En medio del contexto global marcado por el Mundial 2026, el papel de las redes sociales se consolida como el principal escenario de disputa política, donde liderazgos, narrativas y decisiones estratégicas se juegan en tiempo real.
De acuerdo con la columna Dinero de La Jornada, titulada “Redes sociales: la madre de todas las batallas”, el ecosistema digital se ha convertido en el espacio clave donde se define la opinión pública y se moldean percepciones sobre gobiernos, economía y procesos electorales.
En este entorno, la figura del presidente de Estados Unidos, Donald Trump, vuelve a colocarse en el centro de la conversación, luego de que se anticipara que no firmará ciertos acuerdos o decisiones políticas sino hasta después de eventos mediáticos de alto impacto, como los partidos del Mundial.
El análisis señala que este tipo de estrategias responde a una lógica de alto impacto comunicativo, donde los tiempos políticos se sincronizan con momentos de máxima atención pública, aprovechando el alcance masivo que generan eventos deportivos globales.
Asimismo, la columna advierte que las redes sociales han desplazado a los medios tradicionales como el principal canal de influencia, lo que ha intensificado la polarización y la velocidad con la que se difunden posturas políticas.

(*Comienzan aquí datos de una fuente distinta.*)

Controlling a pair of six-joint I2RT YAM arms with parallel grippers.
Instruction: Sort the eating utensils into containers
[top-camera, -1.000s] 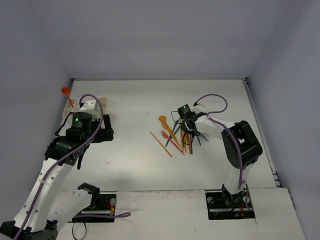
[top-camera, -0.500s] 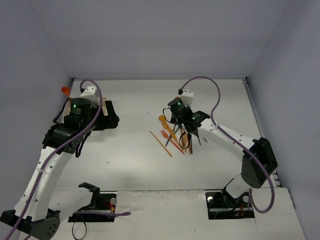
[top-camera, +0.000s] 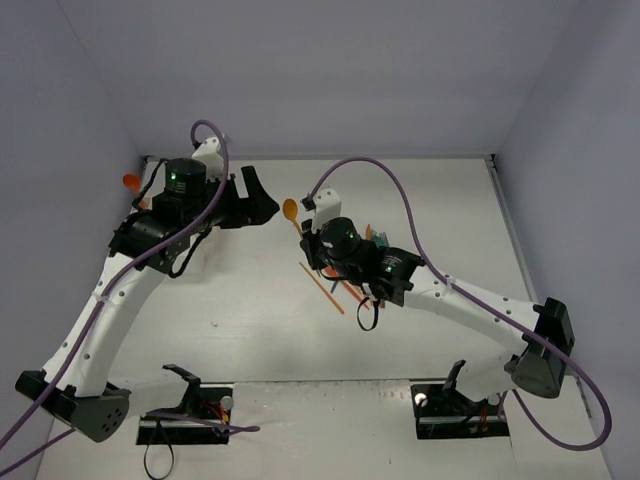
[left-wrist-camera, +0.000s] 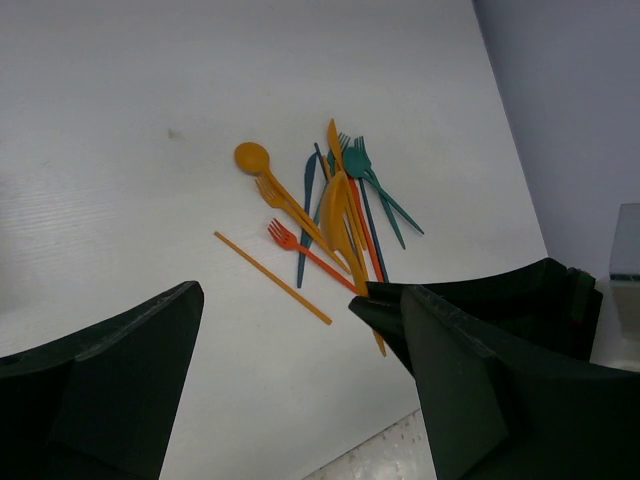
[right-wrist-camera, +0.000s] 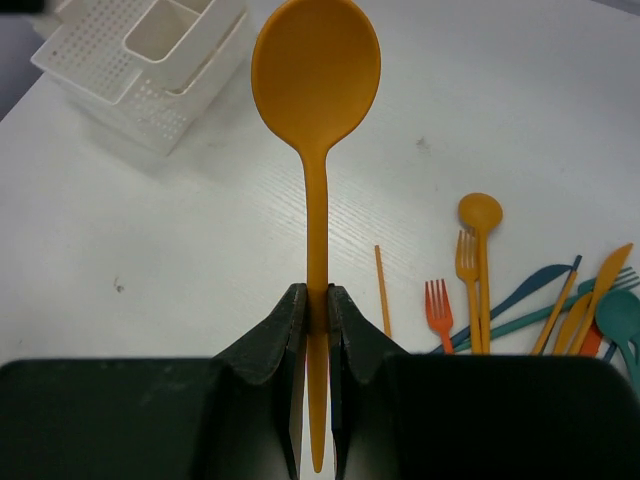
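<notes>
Since a second ago both arms have been swung: the right tool (top-camera: 310, 236) has been carried leftward off the heap of loose plastic utensils (left-wrist-camera: 340, 215) toward the middle of the desk (top-camera: 250, 330). The left tool (top-camera: 262, 196) has been brought from the left edge toward the back middle, its fingers now turned toward the right arm.

The right tool is seen pressed together on a yellow-orange plastic spoon (right-wrist-camera: 315, 70) — the lower part of the thin handle is pinched between the two black fingers (right-wrist-camera: 275, 335), and the oval bowl stands upright above them, clear of the desk. In the top view that spoon is held between the two tools, near the left one but apart from it.

The left tool is spread wide and nothing is held in it. Through the gap in its wrist view the heap is seen lying flat on the desk: a second orange spoon (left-wrist-camera: 252, 157), a small red fork (left-wrist-camera: 285, 235), a thin orange stick (left-wrist-camera: 272, 278) at the near side, teal forks (left-wrist-camera: 355, 160) and a dark blue knife (left-wrist-camera: 308, 185).

The white perforated plastic containers (right-wrist-camera: 110, 90) — open-top bins joined in a row — are shown in the right wrist view beyond the held spoon, well apart from the heap. In the top view they are hidden by the left arm; only an orange spoon bowl (top-camera: 131, 182) is visible by the left wall, and what it stands in cannot be told.
</notes>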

En este escenario, líderes políticos no solo gobiernan, sino que también compiten por visibilidad, interacción y control del discurso digital, en una dinámica donde cada mensaje puede tener repercusiones inmediatas en mercados, decisiones públicas y percepciones internacionales.
La reflexión concluye que, sin sorpresas, las decisiones políticas seguirán estando condicionadas por el impacto mediático y la batalla digital, en la que las redes sociales se han convertido en el terreno central del poder contemporáneo.